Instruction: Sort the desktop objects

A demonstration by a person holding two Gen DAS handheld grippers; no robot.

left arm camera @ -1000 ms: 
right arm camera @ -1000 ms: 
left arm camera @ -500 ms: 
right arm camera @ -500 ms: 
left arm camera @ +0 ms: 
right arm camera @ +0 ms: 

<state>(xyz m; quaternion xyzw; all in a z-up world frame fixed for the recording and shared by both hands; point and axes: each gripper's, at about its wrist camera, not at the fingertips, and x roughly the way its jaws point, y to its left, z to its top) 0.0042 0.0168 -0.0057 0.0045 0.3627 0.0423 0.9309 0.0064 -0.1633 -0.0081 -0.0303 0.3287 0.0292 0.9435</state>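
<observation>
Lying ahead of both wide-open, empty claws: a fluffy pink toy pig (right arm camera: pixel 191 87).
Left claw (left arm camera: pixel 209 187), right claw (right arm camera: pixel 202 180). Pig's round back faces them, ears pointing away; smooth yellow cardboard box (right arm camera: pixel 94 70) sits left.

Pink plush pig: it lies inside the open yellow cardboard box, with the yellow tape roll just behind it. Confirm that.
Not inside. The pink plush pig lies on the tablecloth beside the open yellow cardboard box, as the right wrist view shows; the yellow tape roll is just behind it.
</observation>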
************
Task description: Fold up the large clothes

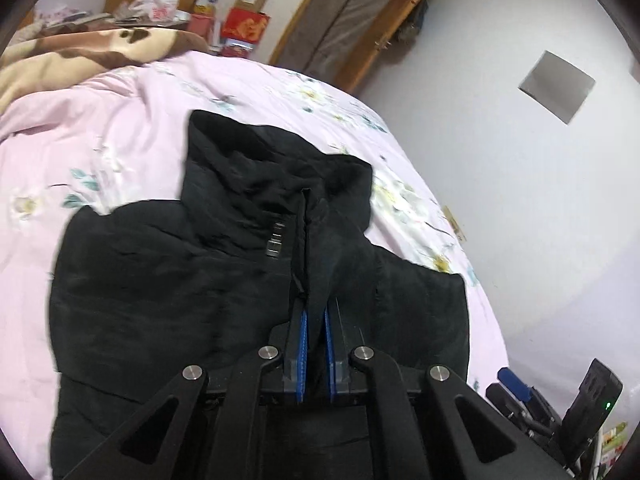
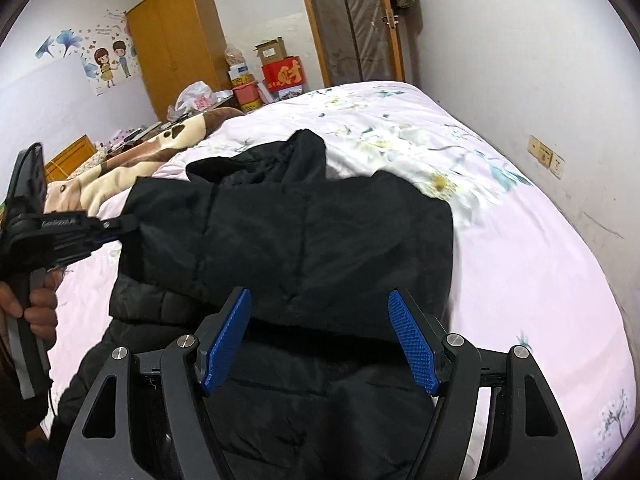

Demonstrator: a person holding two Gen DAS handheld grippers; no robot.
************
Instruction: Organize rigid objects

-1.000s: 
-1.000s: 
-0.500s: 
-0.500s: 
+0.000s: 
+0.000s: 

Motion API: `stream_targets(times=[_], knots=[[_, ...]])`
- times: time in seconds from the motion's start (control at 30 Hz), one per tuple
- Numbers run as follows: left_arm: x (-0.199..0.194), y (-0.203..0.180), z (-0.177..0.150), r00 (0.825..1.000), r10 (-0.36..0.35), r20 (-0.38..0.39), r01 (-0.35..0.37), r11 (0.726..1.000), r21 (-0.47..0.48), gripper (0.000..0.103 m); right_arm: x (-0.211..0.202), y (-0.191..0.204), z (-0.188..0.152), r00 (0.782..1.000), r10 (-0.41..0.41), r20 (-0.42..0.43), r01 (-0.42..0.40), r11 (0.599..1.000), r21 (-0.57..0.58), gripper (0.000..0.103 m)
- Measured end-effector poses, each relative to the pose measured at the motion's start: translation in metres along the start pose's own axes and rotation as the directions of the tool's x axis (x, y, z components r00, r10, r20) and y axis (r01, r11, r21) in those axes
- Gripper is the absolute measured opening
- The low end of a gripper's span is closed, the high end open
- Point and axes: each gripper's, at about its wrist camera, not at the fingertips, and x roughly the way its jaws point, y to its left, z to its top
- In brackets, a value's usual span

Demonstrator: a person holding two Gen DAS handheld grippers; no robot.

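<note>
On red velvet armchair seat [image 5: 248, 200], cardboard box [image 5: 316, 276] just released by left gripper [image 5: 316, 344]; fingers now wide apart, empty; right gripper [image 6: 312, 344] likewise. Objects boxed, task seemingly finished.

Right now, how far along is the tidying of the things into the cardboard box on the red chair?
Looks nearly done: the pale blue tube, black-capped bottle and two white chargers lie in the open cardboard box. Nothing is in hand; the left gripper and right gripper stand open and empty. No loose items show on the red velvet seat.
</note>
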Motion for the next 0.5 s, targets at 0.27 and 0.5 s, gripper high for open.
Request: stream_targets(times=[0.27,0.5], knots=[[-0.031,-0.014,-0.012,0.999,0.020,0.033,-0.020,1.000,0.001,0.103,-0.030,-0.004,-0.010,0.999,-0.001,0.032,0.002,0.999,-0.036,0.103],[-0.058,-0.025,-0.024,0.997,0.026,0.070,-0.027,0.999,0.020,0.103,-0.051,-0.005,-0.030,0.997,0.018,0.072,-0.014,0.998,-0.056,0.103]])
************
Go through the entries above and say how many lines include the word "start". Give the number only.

2